The lines below, beginning at the one that contains "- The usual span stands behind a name" and ending at the last, are to be retyped exactly.

▶ Supplied information
════════

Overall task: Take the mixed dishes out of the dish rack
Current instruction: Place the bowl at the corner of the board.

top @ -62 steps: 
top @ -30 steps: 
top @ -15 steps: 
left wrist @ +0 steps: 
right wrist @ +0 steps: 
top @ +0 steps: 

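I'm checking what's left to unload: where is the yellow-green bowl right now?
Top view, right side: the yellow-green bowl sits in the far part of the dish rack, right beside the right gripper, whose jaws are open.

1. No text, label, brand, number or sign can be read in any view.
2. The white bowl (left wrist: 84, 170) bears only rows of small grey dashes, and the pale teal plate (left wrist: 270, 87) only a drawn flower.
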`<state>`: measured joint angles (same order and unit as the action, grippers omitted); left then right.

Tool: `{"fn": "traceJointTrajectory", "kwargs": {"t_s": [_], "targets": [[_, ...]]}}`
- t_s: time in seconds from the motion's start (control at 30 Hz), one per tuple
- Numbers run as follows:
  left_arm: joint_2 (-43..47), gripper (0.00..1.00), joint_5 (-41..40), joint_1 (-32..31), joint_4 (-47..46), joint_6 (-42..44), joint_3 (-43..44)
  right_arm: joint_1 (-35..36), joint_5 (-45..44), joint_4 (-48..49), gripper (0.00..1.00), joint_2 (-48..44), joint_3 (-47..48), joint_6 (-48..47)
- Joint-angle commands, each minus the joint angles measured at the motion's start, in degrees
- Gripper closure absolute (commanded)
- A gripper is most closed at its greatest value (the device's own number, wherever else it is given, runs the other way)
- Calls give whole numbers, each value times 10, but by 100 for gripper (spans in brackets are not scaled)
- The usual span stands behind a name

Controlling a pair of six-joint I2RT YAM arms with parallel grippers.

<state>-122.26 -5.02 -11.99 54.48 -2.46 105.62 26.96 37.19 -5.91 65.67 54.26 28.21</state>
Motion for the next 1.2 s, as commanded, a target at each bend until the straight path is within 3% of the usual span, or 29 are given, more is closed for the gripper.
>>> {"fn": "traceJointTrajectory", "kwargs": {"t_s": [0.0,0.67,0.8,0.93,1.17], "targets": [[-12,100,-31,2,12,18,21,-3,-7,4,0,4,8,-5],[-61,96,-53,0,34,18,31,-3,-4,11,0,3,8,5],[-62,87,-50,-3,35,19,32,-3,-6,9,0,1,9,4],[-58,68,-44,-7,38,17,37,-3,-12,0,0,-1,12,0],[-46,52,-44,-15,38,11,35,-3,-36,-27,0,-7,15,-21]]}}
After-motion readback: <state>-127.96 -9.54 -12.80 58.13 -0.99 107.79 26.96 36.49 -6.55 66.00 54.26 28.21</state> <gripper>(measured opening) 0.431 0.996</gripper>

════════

▶ Answer section
- The usual span stands behind a name

Controlling a pair of six-joint I2RT YAM arms with parallel grippers.

<state>-122.26 -5.02 -11.99 54.48 -2.46 105.62 26.96 37.19 -5.91 65.67 54.26 28.21</state>
Motion for the next 1.2 s, as commanded, a target at each bend until the straight path is within 3% of the usual span, or 29 are given, more is closed for the gripper.
>>> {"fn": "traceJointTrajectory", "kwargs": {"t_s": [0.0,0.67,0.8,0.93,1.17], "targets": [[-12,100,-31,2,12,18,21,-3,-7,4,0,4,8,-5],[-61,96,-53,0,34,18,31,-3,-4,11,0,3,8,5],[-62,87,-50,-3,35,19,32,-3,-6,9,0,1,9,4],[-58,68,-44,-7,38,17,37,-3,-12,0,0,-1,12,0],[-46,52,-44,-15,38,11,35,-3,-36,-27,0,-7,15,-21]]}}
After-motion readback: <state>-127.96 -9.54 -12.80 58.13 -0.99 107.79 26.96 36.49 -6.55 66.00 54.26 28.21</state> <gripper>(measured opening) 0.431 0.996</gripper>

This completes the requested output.